5. In a car park with 300 cars, there are 190 Opals. What is the probability that the first car
to leave the car park is:

A an Opal
B not an Opal

6. Tamara has 18 loose socks in a drawer. Eight of these are orange and two are pink.
Calculate the probability that the first sock taken out at random is:

A Orange
B not orange
C pink
D not pink
E orange or pink
F not orange or pink

7. A plate contains 9 shortbread cookies, 4 ginger biscuits, 11 chocolate chip cookies and 18
Jambos. If a biscuit is selected at random, what is the probability that:

A it is either a ginger biscuit of a Jambo?
B it is NOT a shortbread cookie.

8. 280 tickets were sold at a raffle. Ingrid bought 15 tickets. What is the probability that
Ingrid:

A Wins the prize
B Does not win the prize?

9. The children in a nursery school were classified by hair and eye colour. 44 had red hair
and not brown eyes, 14 had brown eyes and red hair, 5 had brown eyes but not red hair
and 40 did not have brown eyes or red hair.

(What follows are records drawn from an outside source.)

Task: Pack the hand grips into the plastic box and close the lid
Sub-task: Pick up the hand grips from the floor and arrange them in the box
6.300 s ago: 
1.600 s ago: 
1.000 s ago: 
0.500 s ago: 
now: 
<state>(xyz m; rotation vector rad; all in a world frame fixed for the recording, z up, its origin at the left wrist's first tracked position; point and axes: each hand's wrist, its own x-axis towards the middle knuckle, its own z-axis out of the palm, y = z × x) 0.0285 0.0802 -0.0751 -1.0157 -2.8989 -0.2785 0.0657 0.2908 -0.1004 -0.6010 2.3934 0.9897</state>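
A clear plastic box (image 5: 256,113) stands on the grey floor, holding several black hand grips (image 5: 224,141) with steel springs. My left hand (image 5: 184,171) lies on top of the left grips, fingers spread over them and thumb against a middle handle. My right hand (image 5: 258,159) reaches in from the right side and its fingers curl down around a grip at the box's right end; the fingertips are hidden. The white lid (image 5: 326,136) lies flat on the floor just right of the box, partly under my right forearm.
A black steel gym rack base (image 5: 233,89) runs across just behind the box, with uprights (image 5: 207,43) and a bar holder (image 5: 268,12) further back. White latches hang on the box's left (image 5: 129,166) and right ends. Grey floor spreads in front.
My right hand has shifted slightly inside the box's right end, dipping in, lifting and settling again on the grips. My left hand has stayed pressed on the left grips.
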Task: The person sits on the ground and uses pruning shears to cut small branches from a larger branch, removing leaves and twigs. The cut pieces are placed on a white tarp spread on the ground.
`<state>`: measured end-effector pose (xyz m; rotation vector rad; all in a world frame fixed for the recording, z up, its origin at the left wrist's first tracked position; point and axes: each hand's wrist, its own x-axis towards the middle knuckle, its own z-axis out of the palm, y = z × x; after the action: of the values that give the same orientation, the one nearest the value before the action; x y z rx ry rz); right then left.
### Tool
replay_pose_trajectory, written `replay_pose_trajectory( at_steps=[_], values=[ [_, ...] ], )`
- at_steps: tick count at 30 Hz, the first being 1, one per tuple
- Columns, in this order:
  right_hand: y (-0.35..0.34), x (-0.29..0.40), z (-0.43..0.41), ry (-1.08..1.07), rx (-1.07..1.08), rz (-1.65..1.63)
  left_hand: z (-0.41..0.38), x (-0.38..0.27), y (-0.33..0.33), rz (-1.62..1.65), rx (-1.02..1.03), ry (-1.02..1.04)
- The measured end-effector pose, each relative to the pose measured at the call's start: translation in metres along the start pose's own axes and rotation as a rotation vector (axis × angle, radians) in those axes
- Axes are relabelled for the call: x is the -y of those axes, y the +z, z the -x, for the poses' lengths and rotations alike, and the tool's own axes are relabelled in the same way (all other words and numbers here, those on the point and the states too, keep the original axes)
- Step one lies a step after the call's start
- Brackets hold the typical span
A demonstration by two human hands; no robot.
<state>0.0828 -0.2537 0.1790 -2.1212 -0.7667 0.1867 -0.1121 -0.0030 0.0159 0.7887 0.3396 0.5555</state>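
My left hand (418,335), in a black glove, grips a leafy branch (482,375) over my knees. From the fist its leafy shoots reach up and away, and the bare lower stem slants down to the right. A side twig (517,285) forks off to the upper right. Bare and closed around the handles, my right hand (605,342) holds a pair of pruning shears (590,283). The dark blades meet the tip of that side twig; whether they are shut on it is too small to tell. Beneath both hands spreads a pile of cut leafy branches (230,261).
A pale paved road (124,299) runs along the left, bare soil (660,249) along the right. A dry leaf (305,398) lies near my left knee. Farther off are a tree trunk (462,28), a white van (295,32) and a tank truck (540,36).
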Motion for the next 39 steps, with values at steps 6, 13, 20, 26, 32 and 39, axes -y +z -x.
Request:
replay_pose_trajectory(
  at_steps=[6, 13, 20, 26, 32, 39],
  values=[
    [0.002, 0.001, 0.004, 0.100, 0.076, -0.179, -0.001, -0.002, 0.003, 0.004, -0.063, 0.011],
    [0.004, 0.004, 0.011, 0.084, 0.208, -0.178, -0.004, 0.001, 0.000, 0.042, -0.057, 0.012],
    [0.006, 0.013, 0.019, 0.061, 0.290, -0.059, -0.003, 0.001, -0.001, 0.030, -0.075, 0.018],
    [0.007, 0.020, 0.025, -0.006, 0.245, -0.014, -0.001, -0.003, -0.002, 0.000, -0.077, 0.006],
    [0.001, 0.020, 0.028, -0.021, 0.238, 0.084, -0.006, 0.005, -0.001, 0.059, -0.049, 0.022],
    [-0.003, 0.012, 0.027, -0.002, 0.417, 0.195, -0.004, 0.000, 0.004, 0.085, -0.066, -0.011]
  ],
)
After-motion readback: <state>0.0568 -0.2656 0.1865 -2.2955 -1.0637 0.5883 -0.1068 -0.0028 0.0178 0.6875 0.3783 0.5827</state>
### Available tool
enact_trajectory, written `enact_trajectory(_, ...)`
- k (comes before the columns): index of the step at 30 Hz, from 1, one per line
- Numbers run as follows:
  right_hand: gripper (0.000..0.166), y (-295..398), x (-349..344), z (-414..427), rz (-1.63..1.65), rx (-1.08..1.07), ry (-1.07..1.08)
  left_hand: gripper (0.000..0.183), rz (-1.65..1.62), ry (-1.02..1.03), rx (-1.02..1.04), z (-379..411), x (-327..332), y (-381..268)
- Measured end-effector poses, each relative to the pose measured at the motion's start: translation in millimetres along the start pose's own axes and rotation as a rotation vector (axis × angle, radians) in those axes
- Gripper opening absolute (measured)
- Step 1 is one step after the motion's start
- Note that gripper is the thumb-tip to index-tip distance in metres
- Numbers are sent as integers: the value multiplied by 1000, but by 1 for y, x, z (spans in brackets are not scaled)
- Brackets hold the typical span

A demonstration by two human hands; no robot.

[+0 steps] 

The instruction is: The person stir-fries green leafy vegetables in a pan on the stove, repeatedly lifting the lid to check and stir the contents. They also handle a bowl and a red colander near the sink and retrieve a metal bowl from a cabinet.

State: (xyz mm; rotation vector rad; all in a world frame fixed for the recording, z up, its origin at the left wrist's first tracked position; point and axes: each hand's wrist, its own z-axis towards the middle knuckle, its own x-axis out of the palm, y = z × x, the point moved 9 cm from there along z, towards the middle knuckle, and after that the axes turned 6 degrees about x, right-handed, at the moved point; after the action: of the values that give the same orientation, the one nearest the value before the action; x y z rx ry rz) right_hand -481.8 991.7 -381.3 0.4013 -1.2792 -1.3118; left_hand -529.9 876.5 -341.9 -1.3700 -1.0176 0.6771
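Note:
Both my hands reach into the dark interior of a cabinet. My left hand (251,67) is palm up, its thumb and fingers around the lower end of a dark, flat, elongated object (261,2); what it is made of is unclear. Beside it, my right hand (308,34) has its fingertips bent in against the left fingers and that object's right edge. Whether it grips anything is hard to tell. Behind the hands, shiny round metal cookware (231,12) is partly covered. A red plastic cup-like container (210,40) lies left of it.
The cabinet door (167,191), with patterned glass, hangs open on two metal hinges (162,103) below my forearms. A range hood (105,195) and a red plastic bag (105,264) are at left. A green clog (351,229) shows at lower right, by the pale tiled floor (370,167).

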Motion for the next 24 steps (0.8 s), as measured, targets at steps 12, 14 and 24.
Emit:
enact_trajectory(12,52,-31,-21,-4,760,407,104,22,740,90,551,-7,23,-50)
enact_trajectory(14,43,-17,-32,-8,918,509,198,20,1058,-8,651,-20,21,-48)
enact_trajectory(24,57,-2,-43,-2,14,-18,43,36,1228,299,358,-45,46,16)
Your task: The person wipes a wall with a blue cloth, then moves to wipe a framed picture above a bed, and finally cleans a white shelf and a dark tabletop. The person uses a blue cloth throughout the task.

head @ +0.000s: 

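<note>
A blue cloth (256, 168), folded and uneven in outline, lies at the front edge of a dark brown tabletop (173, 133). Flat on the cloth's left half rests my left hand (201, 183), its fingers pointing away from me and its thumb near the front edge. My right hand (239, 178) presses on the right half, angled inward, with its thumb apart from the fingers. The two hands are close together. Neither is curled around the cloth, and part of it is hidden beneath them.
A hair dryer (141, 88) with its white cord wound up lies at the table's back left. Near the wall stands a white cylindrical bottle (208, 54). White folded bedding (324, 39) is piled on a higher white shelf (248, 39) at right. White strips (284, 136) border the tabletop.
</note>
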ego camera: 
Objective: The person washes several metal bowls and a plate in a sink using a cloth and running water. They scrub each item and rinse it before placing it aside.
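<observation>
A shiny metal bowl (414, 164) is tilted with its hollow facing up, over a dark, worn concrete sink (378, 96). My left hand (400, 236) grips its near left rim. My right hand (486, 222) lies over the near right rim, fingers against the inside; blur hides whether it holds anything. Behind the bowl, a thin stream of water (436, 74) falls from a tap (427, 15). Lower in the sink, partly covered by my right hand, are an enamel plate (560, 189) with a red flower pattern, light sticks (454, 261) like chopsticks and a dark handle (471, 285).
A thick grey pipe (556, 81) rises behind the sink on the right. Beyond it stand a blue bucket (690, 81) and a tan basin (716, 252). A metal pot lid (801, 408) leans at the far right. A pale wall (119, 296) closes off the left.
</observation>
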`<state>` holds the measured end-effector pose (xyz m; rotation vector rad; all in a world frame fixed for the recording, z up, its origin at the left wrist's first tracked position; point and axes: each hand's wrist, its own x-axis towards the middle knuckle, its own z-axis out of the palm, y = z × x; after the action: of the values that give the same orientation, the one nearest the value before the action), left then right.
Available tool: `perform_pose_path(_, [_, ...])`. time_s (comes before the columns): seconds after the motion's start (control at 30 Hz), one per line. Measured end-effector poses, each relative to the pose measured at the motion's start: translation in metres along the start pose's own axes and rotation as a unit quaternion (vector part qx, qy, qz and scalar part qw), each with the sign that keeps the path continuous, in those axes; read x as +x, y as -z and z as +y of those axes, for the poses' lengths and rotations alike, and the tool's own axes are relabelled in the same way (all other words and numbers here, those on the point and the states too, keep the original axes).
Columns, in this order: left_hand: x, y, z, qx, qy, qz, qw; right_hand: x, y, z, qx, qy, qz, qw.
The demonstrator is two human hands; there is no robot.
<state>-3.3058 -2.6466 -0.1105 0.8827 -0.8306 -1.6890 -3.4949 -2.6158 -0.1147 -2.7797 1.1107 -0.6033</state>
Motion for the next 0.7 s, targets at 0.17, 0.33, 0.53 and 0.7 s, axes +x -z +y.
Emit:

A How many children were in the school
B What is the probility that a child chosen at random has:
i. Brown eyes
ii. Red hair
C A child with brown eyes is chosen randomly. What is the probability that this child
will have red hair

10. A jar has purple, blue and black sweets in it. The probability that a sweet, chosen at
random, will be purple is 1/7 and the probability that it will be black is 3/5.

A If I choose a sweet at random what is the probability that it will be:
i. purple or blue
ii. Black
iii. purple
B If there are 70 sweets in the jar how many purple ones are there?
C 1/4 if the purple sweets in b) have streaks on them and rest do not. How many
purple sweets have streaks?

11. For each of the following, draw a Venn diagram to represent the situation and find an
example to illustrate the situation.

A A sample space in which there are two events that are not mutually exclusive
B A sample space in which there are two events that are complementary.

12. Use a Venn diagram to prove that the probability of either event A or B occuring is given
by: (A and B are not exclusive)
P(A or B) = P(A) + P(B) - P(A and B)

13. All the clubs are taken out of a pack of cards. The remaining cards are then shuffled and
one card chosen. After being chosen, the card is replaced before the next card is chosen.

A What is the sample space?
B Find a set to represent the event, P, of drawing a picture card.
C Find a set for the event, N, of drawing a numbered card.
D Represent the above events in a Venn diagram
E What description of the sets P and N is suitable? (Hint: Find any elements of P in
N and N in P.)

14. Thuli has a bag containing five orange, three purple and seven pink blocks. The bag
is shaken and a block is withdrawn. The colour of the block is noted and the block is
replaced.

A What is the sample space for this experiment?
B What is the set describing the event of drawing a pink block, P?
C Write down a set, O or B, to represent the event of drawing either a orange or a
purple block.
D Draw a Venn diagram to show the above information.